Earnings came in at $0.02 per share against a loss of $0.16 per share in the year-ago quarter. However, it lagged the Street’s estimates of $0.09.
The company reported average mobile daily active users (DAUs) of 41 million in Q2, up 87% year-over-year. Also, the average mobile monthly active users (MAUs) of 205 million increased 194%. The growth can be attributed to addition of Rollic’s hyper-casual portfolio, Toon Blast and Toy Blast. (See Zynga stock charts on TipRanks)
The CEO of Zynga, Frank Gibeau, said, “Our multi-year strategy of growing our live services, launching new games and investing in global expansion continues to position Zynga for growth.”
Q3 & FY 2021 Guidance Raised
In Q3, Zynga expects to report $665 million in revenues, up 32% year-over-year, with bookings of $660 million, up 5% year-over-year.
In 2021, the company expects to deliver $2.73 billion in revenue, up 38% year-over-year. Bookings are anticipated to rise 23% year-over-year to $2.8 billion.
Zynga expects to generate a net loss of $135 million in 2021, which includes a charge of $84 million primarily related to the impairment of its existing San Francisco lease and related leasehold improvements.
StarLark Buyout
Alongside earnings, the company announced that it has signed an agreement to acquire StarLark in a cash and stock deal worth $525 million. The deal is expected to close in the fourth quarter of 2021.
China-based StarLark is the developer of Golf Rival, a fast-growing mobile game. With this deal, Zynga’s international presence is expected to get a boost.
Analysts Remain Bullish
On August 2, Wedbush analyst Michael Pachter reiterated a Buy rating on the stock with a price target of $15 (upside potential of 53.5%).

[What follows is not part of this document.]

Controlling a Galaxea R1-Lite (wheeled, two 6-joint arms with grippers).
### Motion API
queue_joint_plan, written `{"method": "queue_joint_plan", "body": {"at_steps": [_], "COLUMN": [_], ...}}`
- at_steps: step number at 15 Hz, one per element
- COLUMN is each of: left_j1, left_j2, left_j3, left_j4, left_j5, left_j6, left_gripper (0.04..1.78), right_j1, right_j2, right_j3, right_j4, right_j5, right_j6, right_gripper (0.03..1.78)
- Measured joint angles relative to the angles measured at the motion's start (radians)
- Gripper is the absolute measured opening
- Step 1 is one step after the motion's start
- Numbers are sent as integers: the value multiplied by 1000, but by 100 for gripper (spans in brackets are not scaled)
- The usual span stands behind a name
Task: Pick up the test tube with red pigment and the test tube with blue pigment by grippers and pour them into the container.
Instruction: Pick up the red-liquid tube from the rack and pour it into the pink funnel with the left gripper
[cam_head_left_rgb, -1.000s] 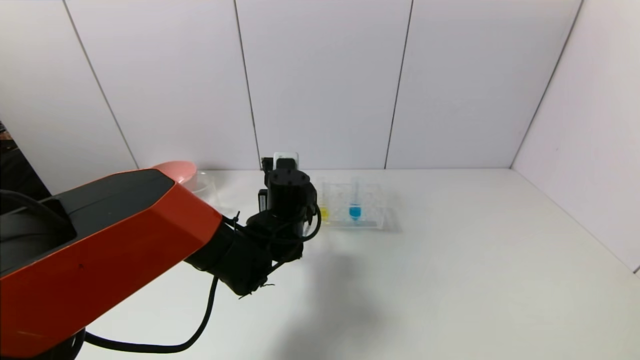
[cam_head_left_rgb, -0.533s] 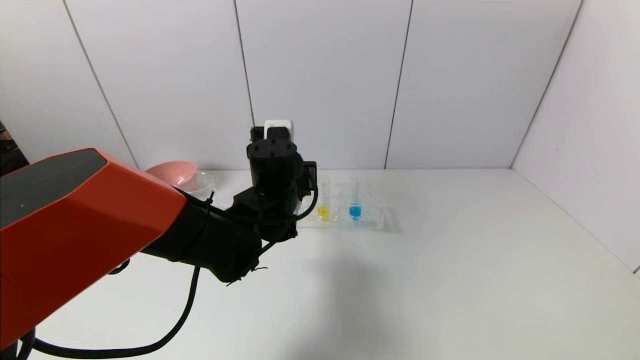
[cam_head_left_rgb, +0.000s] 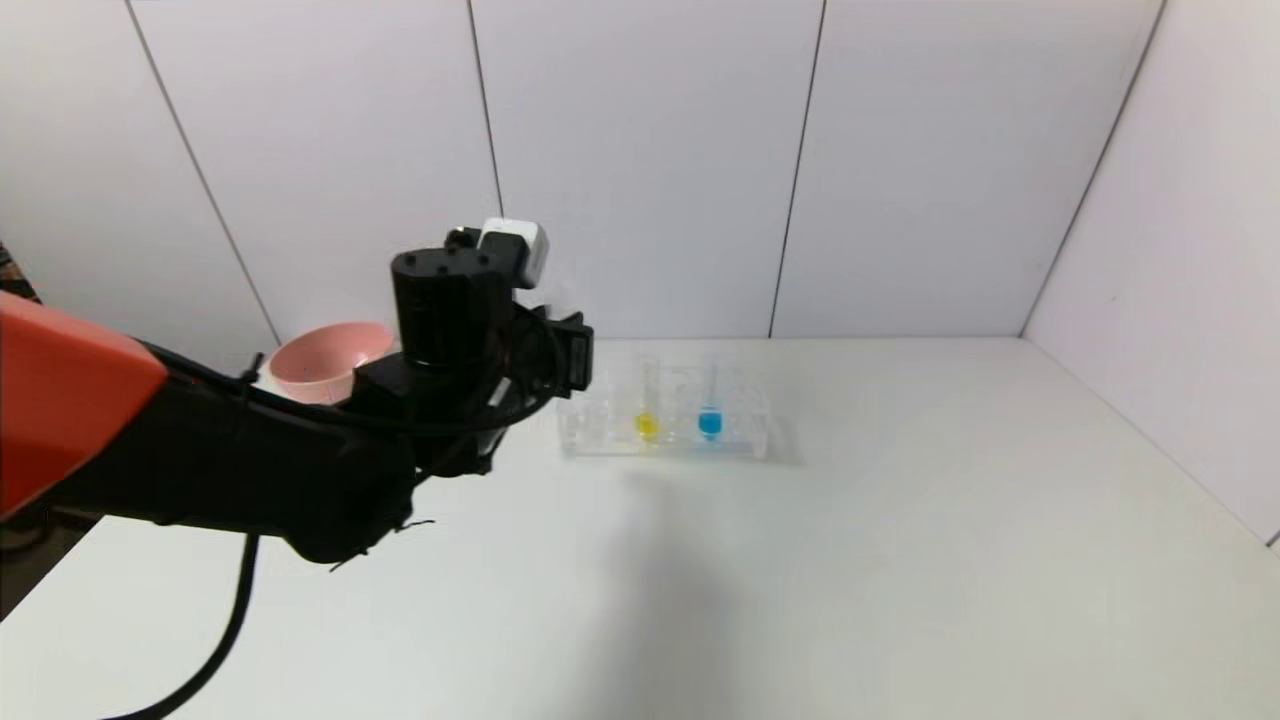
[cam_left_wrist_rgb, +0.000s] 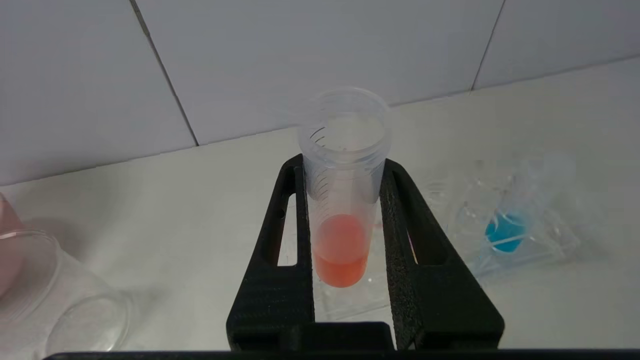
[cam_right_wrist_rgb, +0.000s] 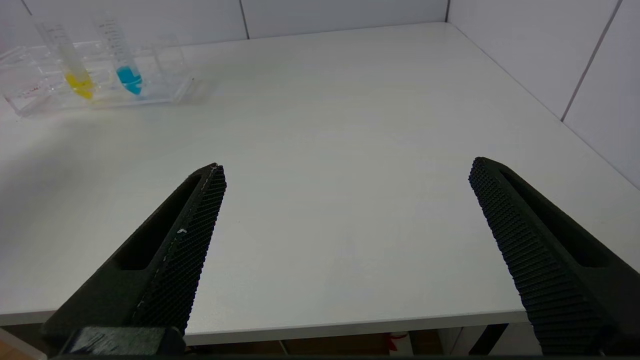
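Already my left gripper clamped the red tube, lifted left of the rack; nothing poured. Blue tube sat racked, beaker farther left, right gripper wide open, empty.

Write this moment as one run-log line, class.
left hand: shut on red test tube, lifted upright | right hand: open, idle | blue test tube: in rack | beaker: empty

clear plastic rack, matt table
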Motion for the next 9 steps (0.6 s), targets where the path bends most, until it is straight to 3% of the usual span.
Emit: {"method": "queue_joint_plan", "body": {"at_steps": [3, 9], "left_j1": [207, 701], "left_j2": [-104, -213], "left_j3": [89, 159], "left_j4": [39, 141], "left_j5": [-281, -825], "left_j6": [28, 44], "left_gripper": [43, 43], "right_j1": [0, 0], "right_j2": [0, 0], "right_j3": [0, 0], "right_j4": [0, 0], "right_j5": [0, 0], "right_j6": [0, 0], "right_gripper": [177, 177]}}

Pachter noted, “Ongoing live services and advertising bookings momentum, the launches of high-profile games over the next several quarters, greater penetration of overseas markets, and the unlocking of Chartboost-related synergies position the company for sustained growth.”
Consensus among analysts is a Strong Buy based on 3 unanimous Buys. The average Zynga price target stands at $15 and implies upside potential of 53.5%.
ZNGA scores an 8 out of 10 on TipRanks’ Smart Score rating system, suggesting that the stock is likely to outperform market averages.